April 20, 2007

The postmodern web

This post is brought to you courtesy of the free wifi at Phoenix Sky Harbor International Airport, where I'm waiting for my flight back to Philadelphia after the end of the NSF/JISC Repositories Workshop. The wifi here at the airport is not only free, it's also pretty fast -- and both dimensions are a stark contrast to the wifi at the Hyatt Regency where the workshop was held, which cost $12.27 a day and was painfully slooow -- though not as totally molassified as the wifi at the Westin hotel at SFO, where the DARPA GALE P.I. meeting was held back in March. Anyhow, props to PHX.

One of the more interesting features of the Repositories workshop was a paper by Malcolm Hyman and Jürgen Renn, "From Research Challenges of the Humanities to the Epistemic Web". Perhaps as a reminder of the cultural norms of the past, Jürgen chose to pass the paper out in actual paper form, and then to read all 14 single-spaced pages out loud from beginning to end. Round about page five, a passage caught my attention:

If the Web only knew what it is talking about, it would understand itself much better -- but who is going to teach it? Evidently, the potential of the Web as a universal representation of human knowledge and communication would be greatly enhanced if its sites could "speak" to each other in the sense of recognizing if two figures refer to the same date whatever the format or if two texts refer, say, to soccer whether the word occurs or not. The Web's semiotic connectivity would thus be transformed into a semantic connectivity. One of the strategies of adding meaning to data is using metadata establishing the data's significance, for instance by referring to ontologies offering common frames of semantic reference. Historically, attempts of creating such a second world of meaning with a claim to universal validity are familiar from the Catholic Church and the Soviet Union. They typically involve a great deal of central planning and are characterized by the rule of technocrats as well as the incapacity to cope with developmental dynamics. Providing meaning to the Web with the help of metadata created by expert groups and committees ultimately amounts to an Orwellian vision of the Web in which adopting Newspeak is obligatory for being part of the accepted community. Natural language works differently in that meaning emerges rather than being predefined -- as dangerous as that may be for any classificatory order. It would thus be better to learn from natural language: One of the reasons for the power of natural language in representing and furthering human thinking is its inbuilt reflexivity: natural language is its own metalanguage. The separation of language and metalanguage makes it to a certain degree possible to fix the semantics clarifying communication and avoiding paradoxes but severely limits the potential of creating new meaning.

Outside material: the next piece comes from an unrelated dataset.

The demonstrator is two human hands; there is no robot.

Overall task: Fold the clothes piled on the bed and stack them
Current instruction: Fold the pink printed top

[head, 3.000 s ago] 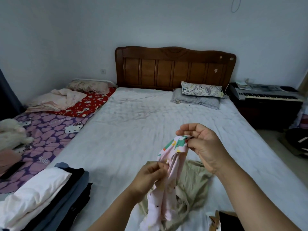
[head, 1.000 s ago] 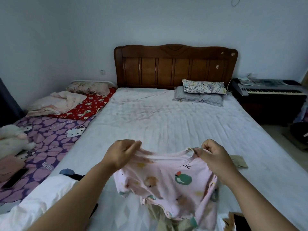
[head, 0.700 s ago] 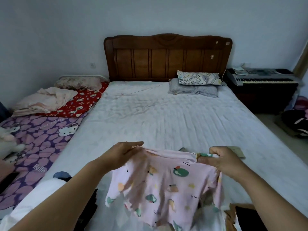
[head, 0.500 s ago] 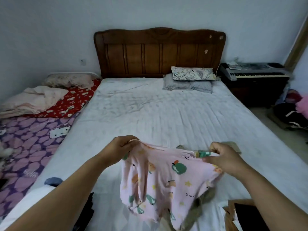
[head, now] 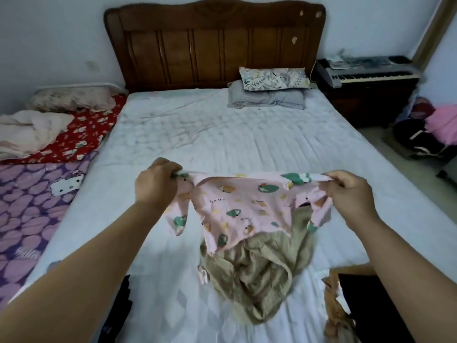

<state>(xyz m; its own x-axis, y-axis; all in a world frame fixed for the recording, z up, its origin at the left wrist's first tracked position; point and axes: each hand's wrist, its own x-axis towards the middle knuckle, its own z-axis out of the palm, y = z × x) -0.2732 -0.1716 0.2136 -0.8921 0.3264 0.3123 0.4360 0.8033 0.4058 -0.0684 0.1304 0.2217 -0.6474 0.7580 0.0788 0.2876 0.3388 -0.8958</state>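
My left hand (head: 158, 183) and right hand (head: 351, 194) pinch the pink printed top (head: 244, 206) stretched above the bed (head: 222, 134); a crumpled beige garment (head: 257, 276) lies beneath, dark clothes (head: 118, 313) at left.

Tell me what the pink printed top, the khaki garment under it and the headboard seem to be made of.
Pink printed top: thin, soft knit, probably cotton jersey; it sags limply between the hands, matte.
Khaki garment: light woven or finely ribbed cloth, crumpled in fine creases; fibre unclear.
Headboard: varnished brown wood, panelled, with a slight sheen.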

But wait, you're thinking, ontologies are so 2001 -- the real solution is folksonomies! Well, Malcolm and Jürgen are right there with you:

Web 2.0 is the protestant vision of the Semantic Web: where central authorities have failed in mediating between the real world of data and the transcendental world of meaning, smaller, self-organized groups feel that they are called upon to open direct access to this trancendental world in terms of their own interpretations of the Great Hypertext. The traditional separation between providers/priests and clients/laymen is thus modified in favor of a new social network in which meaning is actually created bottom up. The unrealistic idea of taxonomies inaugurated by top-down meausres is being replaced by the more feasible enterprise of "folksonomies" spread by special interest groups. As their scope remains, however, rather limited and the separation between data and metadata essentially unchallenged, the chances for developing such a social network into a knowledge network fulling [sic] coping with the real world of data are slim.

This reminds me, again, of the old joke about a conversation between a native of Belfast and an American:

Belfast: Are you a protestant or a catholic?
U.S.: Well, neither one, actually. As it happens, I'm a jew.
Belfast: All right, but are you a protestant jew or a catholic jew?

Ecumenical fairness also raises obvious questions about other approaches to finding meaning in web data -- the Islamic view, the Hindu view, the Buddhist view, and so on. In any case, I hope that their paper finds its way onto the web -- even the old-fashioned (pagan?) html web without any sort of cultic overlay -- so that you can learn about the creed that Malcolm and Jürgen are evangelizing, the "Epistemic Web", which they (perhaps optimistically?) call "Web 3.0". I'd explain it to you, but I will need further theological study or a special revelation to understand it fully myself. Here are the bullet points from the two key sections of the outline that Jürgen put on the workshop web site:

Creating a universe of knowledge on the Web that parallels human knowledge
Turning (private) reading into the (public) creation of information
Allowing all data to be metadata and all documents to be windows into the universe of knowledge

Moving from servers and browsers to interagents that allow people to interact with information
Replacing browsing and searching with projecting and federating information
Enabling automated federation through an extensible service architecture
Extending current hypertext architecture with granular addressing and enriched links

The trouble is, I believe that I understand what they're saying, but I don't think I know what it means.

Posted by Mark Liberman at April 20, 2007 10:49 AM